I was so busy taking care of him I placed myself on the back burner. I again blacked out everything that caused my depression and anxiety even though it was still a daily struggle. His father and I eventually parted ways. I was broken, it was the lowest point of feeling abandoned and alone that I had ever felt. But here a little wild toddler needed his mom to be a mom. So, I started going to therapy just once a month and then twice month, eventually I was going almost every day of the week. I had finally begun to pull the curtain back on those events I had blacked out. Then like many I thought I was “cured” and I stopped going. My anxiety reared its ugly head more and more. Causing the most horrific thing to occur, my child began picking up on those same anxiety triggers. So, I found better ways to hide my anxiety and my depression from everyone including myself. It didn’t occur to me until I started graduate school that I seriously needed to tackle these elements just as I had tackled everything else in my life.
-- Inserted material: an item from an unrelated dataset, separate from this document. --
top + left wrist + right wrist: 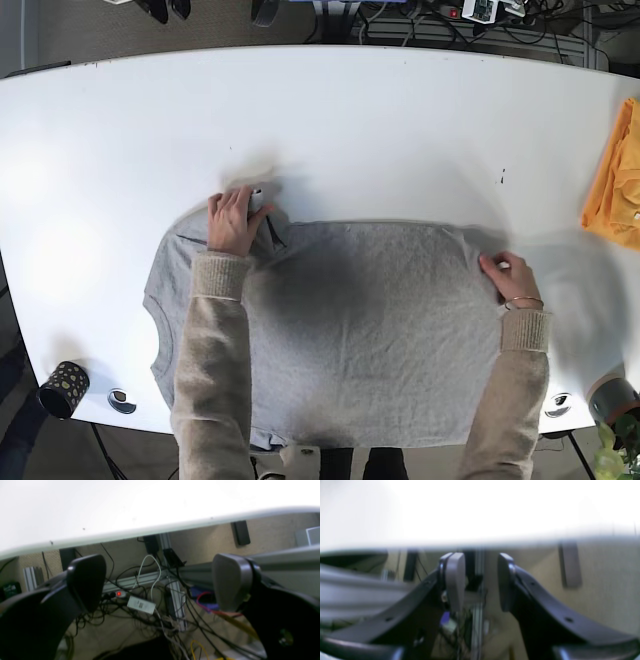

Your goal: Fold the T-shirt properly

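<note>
A grey T-shirt [380,330] lies flat on the white table [380,130], near its front edge. A person's two hands press on it, one [235,220] at the left shoulder and one [510,275] at the right edge. Neither arm shows in the base view. In the left wrist view my left gripper [160,582] is open and empty, facing the table's edge [160,528]. In the right wrist view my right gripper [480,580] also stands open with nothing between its fingers. The shirt appears in neither wrist view.
An orange cloth [620,180] lies at the table's right edge. A black patterned cup [63,388] stands at the front left corner, another cup [610,395] at the front right. Cables and a power strip [120,594] lie under the table.
</note>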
Every day is an up-hill battle, but it is also a new day to find ways to self-care and find healing. I have studied victim services not just to help victims of sexual abuse and domestic abuse but to also to help myself.  Some of the things I hear or read are triggers for me, they are also small pieces that help me understand those events that occurred within my life. My anxiety of needing to belong and be accepted is a consistent factor in every moment of my life. But I have surrounded myself with people who are welcoming, encouraging, supportive and understanding. And therapy is a priority in my life. Just like washing my face daily making my appointment with my therapist is a necessity to live for me. But I think the most important thing for me is reaching to others who walk this walk with me. I can not express enough that self-care is an essential tool in this daily journey. For me it being away from all social media, my grandmothers living room, watching super hero movies with my son, curled up reading a good book, cleaning with some ole school blues playing in the back ground, or watching Golden Girl episodes for the 19th millionth time.